>>

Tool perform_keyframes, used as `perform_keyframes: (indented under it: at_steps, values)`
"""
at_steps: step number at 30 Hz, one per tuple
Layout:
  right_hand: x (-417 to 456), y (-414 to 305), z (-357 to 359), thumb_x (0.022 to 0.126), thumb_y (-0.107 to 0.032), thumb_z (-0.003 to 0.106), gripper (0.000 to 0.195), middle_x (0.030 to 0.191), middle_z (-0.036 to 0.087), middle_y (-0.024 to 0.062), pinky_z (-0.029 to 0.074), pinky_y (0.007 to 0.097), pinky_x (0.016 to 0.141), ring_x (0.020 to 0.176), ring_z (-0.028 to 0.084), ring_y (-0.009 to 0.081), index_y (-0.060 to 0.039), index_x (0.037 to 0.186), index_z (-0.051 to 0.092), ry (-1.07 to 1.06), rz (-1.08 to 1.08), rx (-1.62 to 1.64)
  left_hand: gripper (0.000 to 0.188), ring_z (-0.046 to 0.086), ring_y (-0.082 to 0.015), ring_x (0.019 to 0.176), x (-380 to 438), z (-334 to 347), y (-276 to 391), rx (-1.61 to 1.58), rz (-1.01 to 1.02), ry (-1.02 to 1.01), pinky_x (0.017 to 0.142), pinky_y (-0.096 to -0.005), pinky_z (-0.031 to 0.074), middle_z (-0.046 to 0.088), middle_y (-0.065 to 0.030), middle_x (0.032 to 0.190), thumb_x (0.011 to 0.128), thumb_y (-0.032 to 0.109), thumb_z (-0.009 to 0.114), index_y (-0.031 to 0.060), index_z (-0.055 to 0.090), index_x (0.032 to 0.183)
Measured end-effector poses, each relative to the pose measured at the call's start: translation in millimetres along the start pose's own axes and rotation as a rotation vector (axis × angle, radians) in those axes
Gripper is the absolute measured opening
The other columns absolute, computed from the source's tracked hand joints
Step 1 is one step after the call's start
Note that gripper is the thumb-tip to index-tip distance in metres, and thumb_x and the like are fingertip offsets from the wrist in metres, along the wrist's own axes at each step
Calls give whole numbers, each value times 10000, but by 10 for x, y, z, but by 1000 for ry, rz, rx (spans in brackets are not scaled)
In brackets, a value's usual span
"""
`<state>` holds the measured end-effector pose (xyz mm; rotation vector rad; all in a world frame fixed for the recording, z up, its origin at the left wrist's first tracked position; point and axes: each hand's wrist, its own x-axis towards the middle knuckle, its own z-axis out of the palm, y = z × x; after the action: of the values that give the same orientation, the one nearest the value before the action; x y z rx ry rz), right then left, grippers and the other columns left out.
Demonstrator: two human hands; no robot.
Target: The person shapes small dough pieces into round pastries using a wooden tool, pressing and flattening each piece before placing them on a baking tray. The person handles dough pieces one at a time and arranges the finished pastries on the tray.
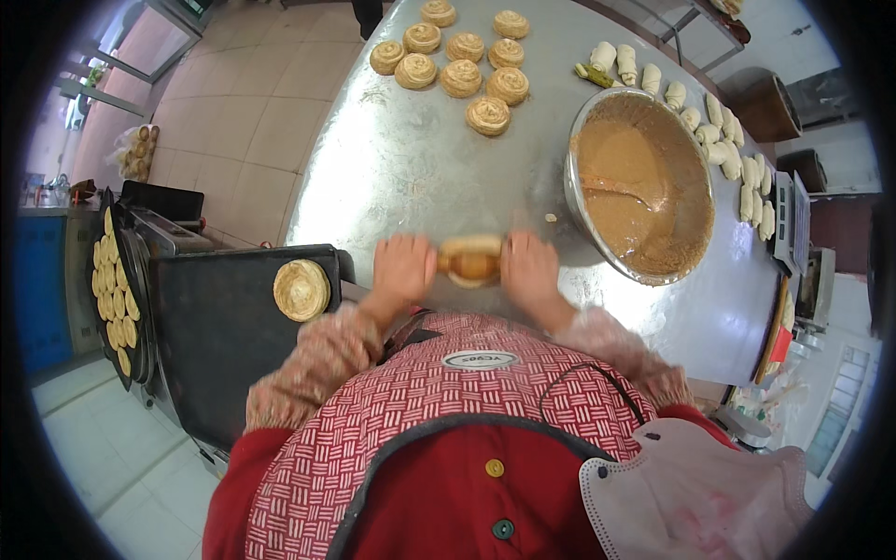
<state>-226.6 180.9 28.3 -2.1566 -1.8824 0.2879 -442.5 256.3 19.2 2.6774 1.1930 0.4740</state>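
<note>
Both ends of a wooden rolling pin [470,267] are in my grip, with my left hand [404,269] on one side and my right hand [530,262] on the other. Beneath the pin, a piece of dough [470,245] shows above and below the wood, on the metal table [420,189] close to my apron. Pin and hands are slightly blurred. Right of my right hand stands a metal bowl [575,203] of brown paste [623,157], with a utensil [619,187] lying partly sunk in it.
Several coiled dough rounds [462,77] sit at the table's far end. Rolled white dough pieces [714,133] line its right side, near a scale [791,217]. On my left, a black baking tray [217,350] carries one flattened round [302,290]; beyond it is a dark pan [115,301] of small dough pieces.
</note>
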Motion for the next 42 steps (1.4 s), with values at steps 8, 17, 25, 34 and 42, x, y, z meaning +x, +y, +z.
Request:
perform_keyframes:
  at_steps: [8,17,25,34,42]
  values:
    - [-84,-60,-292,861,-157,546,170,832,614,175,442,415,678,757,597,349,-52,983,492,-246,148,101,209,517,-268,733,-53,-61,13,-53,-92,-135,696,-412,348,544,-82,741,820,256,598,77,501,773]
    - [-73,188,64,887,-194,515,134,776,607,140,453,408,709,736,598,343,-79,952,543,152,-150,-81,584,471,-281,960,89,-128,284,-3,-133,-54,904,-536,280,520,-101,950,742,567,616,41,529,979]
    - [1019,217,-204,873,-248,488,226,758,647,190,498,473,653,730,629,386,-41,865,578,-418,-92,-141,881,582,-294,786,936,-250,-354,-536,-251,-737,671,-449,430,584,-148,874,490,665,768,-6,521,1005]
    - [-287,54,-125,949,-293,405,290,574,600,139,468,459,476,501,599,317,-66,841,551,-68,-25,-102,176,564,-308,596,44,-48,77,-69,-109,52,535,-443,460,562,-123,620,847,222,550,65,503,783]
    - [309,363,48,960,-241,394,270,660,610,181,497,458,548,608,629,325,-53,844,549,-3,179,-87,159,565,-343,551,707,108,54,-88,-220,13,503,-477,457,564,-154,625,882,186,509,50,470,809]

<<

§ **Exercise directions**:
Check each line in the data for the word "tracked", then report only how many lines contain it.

§ **Answer for this exercise**:
2